» **Aim of the exercise**: All of the data is to be printed exactly, though the images must be left off.

Dataset records
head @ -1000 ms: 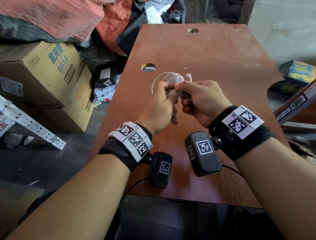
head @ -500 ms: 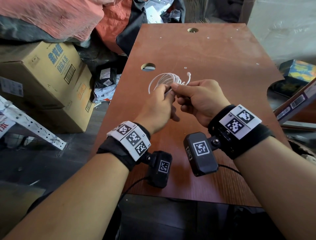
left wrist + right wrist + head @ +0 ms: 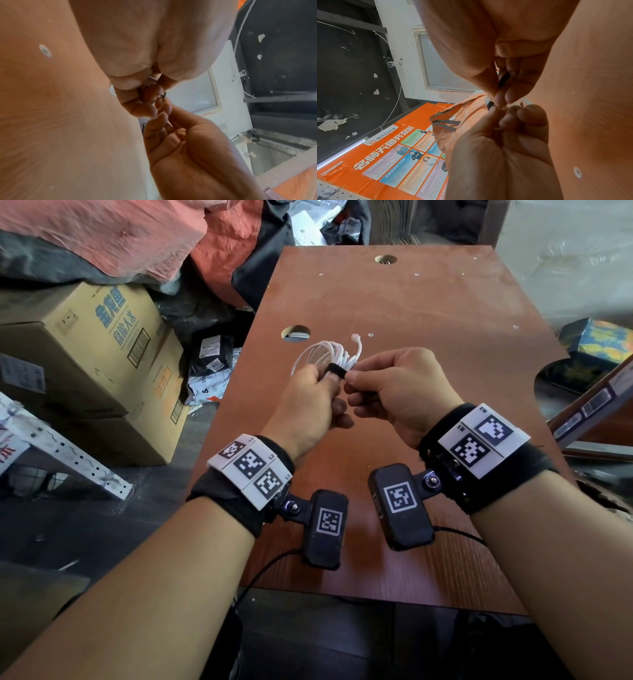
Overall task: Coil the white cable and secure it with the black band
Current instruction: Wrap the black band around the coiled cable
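- A reddish-brown wooden surface [image 3: 428, 344] fills the middle of the head view, with a round hole [image 3: 295, 333] near its left edge. That hole is the landmark below.
- Cardboard boxes [image 3: 102, 364] sit on the floor well to the left of the hole.
- The left hand [image 3: 308, 409] is just below and right of the hole, raised above the surface. Its fingers are curled round the gathered side of the cable, and its thumb presses on the band.
- The right hand [image 3: 397, 392] is further right of the hole, touching the left hand. Its thumb and forefinger pinch the free end of the band; its other fingers are curled.
- The cable [image 3: 325, 354], white and already wound into several loops, fans out of the left hand toward the hole. One plug end [image 3: 356, 338] sticks up beside the loops.
- The band [image 3: 337, 370], a short black strip, lies across the gathered loops between the two thumbs.
- Judged step: coiling looks done, and the band is being wrapped round the bundle.
- The next move likely calls for pulling the band snug round all the loops and fastening it on itself, while the left hand keeps the loops from springing apart.
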`<move>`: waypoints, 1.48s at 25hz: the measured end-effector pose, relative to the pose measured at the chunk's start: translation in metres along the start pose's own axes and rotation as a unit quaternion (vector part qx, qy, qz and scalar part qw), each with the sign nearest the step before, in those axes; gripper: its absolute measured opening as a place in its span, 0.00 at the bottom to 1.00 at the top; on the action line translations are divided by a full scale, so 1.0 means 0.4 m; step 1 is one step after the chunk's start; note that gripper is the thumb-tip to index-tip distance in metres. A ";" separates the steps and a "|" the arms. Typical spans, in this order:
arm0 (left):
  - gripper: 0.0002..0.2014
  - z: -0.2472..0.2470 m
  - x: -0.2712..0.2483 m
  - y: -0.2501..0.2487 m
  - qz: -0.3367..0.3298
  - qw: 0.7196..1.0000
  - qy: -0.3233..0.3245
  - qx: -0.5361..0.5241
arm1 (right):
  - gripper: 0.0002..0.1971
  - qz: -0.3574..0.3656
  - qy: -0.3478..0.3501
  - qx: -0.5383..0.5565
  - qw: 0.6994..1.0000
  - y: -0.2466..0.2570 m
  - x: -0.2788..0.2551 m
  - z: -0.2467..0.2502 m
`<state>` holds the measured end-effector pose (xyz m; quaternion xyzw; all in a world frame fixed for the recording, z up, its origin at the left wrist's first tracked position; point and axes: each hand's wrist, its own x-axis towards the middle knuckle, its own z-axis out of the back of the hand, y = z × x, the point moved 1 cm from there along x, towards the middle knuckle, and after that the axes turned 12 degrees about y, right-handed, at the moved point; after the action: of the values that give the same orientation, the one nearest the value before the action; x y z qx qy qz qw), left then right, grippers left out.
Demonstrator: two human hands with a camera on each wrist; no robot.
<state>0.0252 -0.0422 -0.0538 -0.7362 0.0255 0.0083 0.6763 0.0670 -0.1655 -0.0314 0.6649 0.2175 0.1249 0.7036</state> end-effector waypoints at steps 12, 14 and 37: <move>0.13 0.004 -0.015 -0.030 0.018 0.983 0.013 -0.180 | 0.02 0.015 0.005 -0.007 1.000 0.000 -0.003 -0.008; 0.11 0.008 -0.016 -0.030 0.017 0.984 0.006 -0.179 | 0.03 0.019 0.007 -0.012 1.000 0.001 -0.003 -0.009; 0.13 0.007 -0.025 -0.021 0.066 0.978 0.011 -0.198 | 0.10 0.000 -0.032 -0.007 0.999 -0.017 -0.002 -0.010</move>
<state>0.0158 -0.0384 -0.0454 -0.8522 0.0790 0.0496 0.5149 0.0635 -0.1630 -0.0382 0.6637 0.1942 0.1056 0.7146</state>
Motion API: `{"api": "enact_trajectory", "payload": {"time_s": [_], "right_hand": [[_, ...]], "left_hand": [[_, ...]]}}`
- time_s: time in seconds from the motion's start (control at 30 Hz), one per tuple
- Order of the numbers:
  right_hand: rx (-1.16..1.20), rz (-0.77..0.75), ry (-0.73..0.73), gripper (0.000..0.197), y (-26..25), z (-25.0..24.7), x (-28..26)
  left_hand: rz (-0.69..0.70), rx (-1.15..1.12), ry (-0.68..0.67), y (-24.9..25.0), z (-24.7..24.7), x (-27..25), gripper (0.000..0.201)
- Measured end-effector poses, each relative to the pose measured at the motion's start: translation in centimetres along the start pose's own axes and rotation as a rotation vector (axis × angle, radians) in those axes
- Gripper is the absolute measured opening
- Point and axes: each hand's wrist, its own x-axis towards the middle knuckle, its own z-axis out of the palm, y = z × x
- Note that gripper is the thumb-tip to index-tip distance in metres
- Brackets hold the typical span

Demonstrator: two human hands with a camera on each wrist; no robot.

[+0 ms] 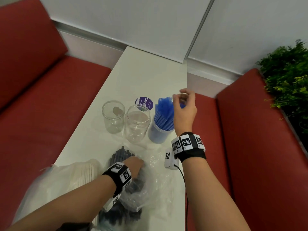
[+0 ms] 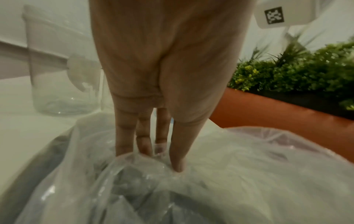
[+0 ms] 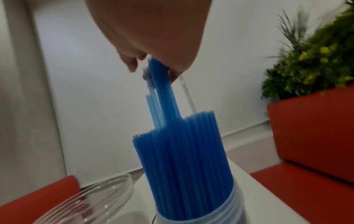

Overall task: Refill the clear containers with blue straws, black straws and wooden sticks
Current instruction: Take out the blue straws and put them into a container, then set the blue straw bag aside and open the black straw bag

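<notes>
Right hand [image 1: 184,110] pinches blue straws [image 3: 180,145] above their jar [image 1: 157,133]; left hand [image 2: 162,75], fingers straight, presses the black-straw bag [image 2: 229,174].

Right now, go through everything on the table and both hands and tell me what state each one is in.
Left jar: upright, open, empty.
Middle jar: upright, open, empty.
Right jar: upright, packed with blue straws.
Black straws: still in their open clear bag.
Wooden sticks: still bagged.
Left hand: fingers straight, reaching into the black straws' bag.
Right hand: pinching a few raised blue straws.
</notes>
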Motion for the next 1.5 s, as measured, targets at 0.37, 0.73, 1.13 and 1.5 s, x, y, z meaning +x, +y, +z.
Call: {"api": "enact_trajectory", "payload": {"time_s": [0.37, 0.73, 1.13, 1.5], "right_hand": [[-1.053, -0.086, -0.564, 0.074, 3.1, 0.8, -3.2], [-0.562, 0.456, -0.606, 0.041, -2.3, -5.6, -9.1], [-0.072, 0.940, -0.872, 0.057, -3.0, -8.3, -14.4], [-0.161, 0.432, -0.259, 0.026, -6.7, -12.5, -12.9]], "left_hand": [[-0.135, 0.108, 0.132, -1.6, -2.8, -2.3, 0.031], [-0.101, -0.623, 0.411, -3.8, -6.6, -6.0, 0.031], [-0.262, -0.947, 0.585, -2.4, -11.4, -10.2, 0.040], [-0.063, -0.834, 0.571, -6.7, -15.5, -15.6, 0.045]]}}
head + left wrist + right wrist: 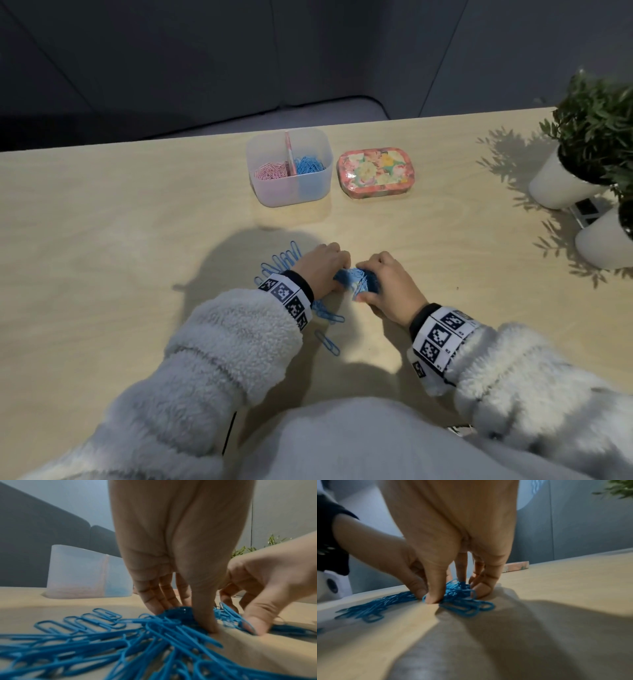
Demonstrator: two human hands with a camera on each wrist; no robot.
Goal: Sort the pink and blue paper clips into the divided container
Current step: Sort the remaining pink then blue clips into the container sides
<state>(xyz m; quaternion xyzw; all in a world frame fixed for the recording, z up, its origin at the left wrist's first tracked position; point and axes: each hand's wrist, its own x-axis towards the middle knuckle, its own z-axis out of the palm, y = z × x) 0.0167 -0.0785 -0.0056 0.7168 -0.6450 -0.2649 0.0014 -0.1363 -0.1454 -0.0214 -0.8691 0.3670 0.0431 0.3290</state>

» **Answer to this task**:
head @ -1000 ms: 
head @ -500 ms: 
left wrist + right wrist + head @ +0 ms: 
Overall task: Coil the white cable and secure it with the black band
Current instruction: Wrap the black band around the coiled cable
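- A reddish-brown wooden surface [image 3: 428, 344] fills the middle of the head view, with a round hole [image 3: 295, 333] near its left edge. That hole is the landmark below.
- Cardboard boxes [image 3: 102, 364] sit on the floor well to the left of the hole.
- The left hand [image 3: 308, 409] is just below and right of the hole, raised above the surface. Its fingers are curled round the gathered side of the cable, and its thumb presses on the band.
- The right hand [image 3: 397, 392] is further right of the hole, touching the left hand. Its thumb and forefinger pinch the free end of the band; its other fingers are curled.
- The cable [image 3: 325, 354], white and already wound into several loops, fans out of the left hand toward the hole. One plug end [image 3: 356, 338] sticks up beside the loops.
- The band [image 3: 337, 370], a short black strip, lies across the gathered loops between the two thumbs.
- Judged step: coiling looks done, and the band is being wrapped round the bundle.
- The next move likely calls for pulling the band snug round all the loops and fastening it on itself, while the left hand keeps the loops from springing apart.
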`<move>`: waypoints, 1.48s at 25hz: the measured end-effector pose, relative to the pose measured at the chunk's start: translation in metres along the start pose's own axes and rotation as a unit quaternion (vector part qx, qy, qz and scalar part qw), each with the sign nearest the step before, in those axes; gripper: its absolute measured opening as a place in its span, 0.00 at the bottom to 1.00 at the top; on the action line translations are divided by a full scale, so 1.0 means 0.4 m; step 1 is one step after the chunk's start; note that gripper is the thumb-tip to index-tip distance in metres. A ";" separates the steps and a "|" the arms. Typical spans, in this order:
arm0 (left):
  - gripper: 0.0002..0.2014
  - z: -0.2472..0.2470 m
  - x: -0.2712..0.2483 m
  - y: -0.2501..0.2487 m
  - qz: -0.3367..0.3298
  - qw: 0.7196..1.0000
  - qy: -0.3233..0.3245
  - qx: -0.5361..0.5241
arm1 (right):
  - gripper: 0.0002..0.1971
  - qz: -0.3574..0.3656
  - qy: -0.3478..0.3501
  - qx: -0.5383..0.5565
  - qw: 0.6994..1.0000
  - y: -0.2466..0.2570 m
  - x: -0.2788..0.2551 m
  - z: -0.2467..0.2502 m
`<state>` holds the measured end-effector pose (xyz m; quaternion xyzw; all in a world frame fixed for the recording, z up, its origin at the left wrist's first tracked position; point and axes: each hand's wrist, its own x-axis towards the middle knuckle, its own z-axis out of the back of the hand, y = z × x, the point moved 1 cm from there along x, towards the middle knuckle, and after that the axes turned 12 degrees about y, right-handed, at the moved point; after the action: of the values that give the same orientation, the one nearest the value before the action; x y z qx qy qz qw), left then right, grippers left out.
Demonstrator: two human hands with a camera on each wrist; no robot.
<state>0.0252 -0.0422 -0.0538 -0.7362 0.0255 0.0083 0.6763 0.0670 -0.1655 -0.0314 0.6649 0.2175 0.1249 0.7036</state> end-effector waypoints at steps 12, 14 and 37: <move>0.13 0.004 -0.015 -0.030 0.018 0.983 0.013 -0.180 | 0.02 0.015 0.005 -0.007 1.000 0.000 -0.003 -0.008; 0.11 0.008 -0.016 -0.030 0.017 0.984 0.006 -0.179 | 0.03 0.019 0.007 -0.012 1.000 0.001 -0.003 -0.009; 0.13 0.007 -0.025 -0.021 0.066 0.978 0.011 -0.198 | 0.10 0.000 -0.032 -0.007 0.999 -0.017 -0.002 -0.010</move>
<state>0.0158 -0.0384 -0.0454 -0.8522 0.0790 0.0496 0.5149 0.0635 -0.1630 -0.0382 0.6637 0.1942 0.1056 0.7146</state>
Motion API: `{"api": "enact_trajectory", "payload": {"time_s": [_], "right_hand": [[_, ...]], "left_hand": [[_, ...]]}}`
- time_s: time in seconds from the motion's start (control at 30 Hz), one per tuple
- Order of the numbers:
  right_hand: rx (-1.16..1.20), rz (-0.77..0.75), ry (-0.73..0.73), gripper (0.000..0.197), y (-26..25), z (-25.0..24.7), x (-28..26)
  left_hand: rz (-0.69..0.70), rx (-1.15..1.12), ry (-0.68..0.67), y (-24.9..25.0), z (-24.7..24.7), x (-27..25), gripper (0.000..0.201)
- Measured end-effector poses, each relative to the pose measured at the motion's start: translation in centimetres along the start pose's own axes and rotation as a rotation vector (axis × angle, radians) in those axes
- Gripper is the absolute measured opening
- Point and axes: each hand's wrist, its own x-axis towards the middle knuckle, its own z-axis out of the palm, y = z × x
- Note that gripper is the thumb-tip to index-tip distance in metres
- Brackets hold the typical span

Demonstrator: two human hands with a camera on each wrist; no robot.

[+0 ms] 
[+0 ms] 
[+0 ms] 

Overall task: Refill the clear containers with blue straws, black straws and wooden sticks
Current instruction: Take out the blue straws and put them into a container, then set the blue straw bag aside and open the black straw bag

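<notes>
Right hand [image 1: 184,110] pinches blue straws [image 3: 180,145] above their jar [image 1: 157,133]; left hand [image 2: 162,75], fingers straight, presses the black-straw bag [image 2: 229,174].

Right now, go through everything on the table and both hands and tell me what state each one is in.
Left jar: upright, open, empty.
Middle jar: upright, open, empty.
Right jar: upright, packed with blue straws.
Black straws: still in their open clear bag.
Wooden sticks: still bagged.
Left hand: fingers straight, reaching into the black straws' bag.
Right hand: pinching a few raised blue straws.
</notes>
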Motion for the next 1.5 s, as measured, targets at 0.37, 0.73, 1.13 and 1.5 s, x, y, z meaning +x, +y, +z.
Call: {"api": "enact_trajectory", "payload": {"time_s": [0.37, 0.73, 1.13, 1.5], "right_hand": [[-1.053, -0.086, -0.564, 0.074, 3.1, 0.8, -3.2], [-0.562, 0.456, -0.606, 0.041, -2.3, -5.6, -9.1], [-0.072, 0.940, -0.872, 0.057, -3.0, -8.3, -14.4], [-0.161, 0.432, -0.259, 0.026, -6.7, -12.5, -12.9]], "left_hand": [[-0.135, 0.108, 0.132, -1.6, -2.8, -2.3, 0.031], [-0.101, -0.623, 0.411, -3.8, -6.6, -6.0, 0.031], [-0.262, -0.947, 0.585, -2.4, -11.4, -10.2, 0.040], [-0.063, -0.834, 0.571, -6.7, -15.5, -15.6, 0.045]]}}
head + left wrist + right wrist: 
Demonstrator: two human hands with a camera on each wrist; no robot.
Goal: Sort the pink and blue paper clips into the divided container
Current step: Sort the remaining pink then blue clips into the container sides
<state>(xyz m; quaternion xyzw; all in a world frame fixed for the recording, z up, its origin at the left wrist's first tracked position; point and axes: each hand's wrist, its own x-axis towards the middle knuckle, its own z-axis out of the palm, y = z × x) 0.0167 -0.0785 -0.0056 0.7168 -0.6450 -0.2649 0.0014 -0.1363 -0.1454 -0.0214 -0.8691 0.3670 0.0431 0.3290</state>

This exercise requires no further response.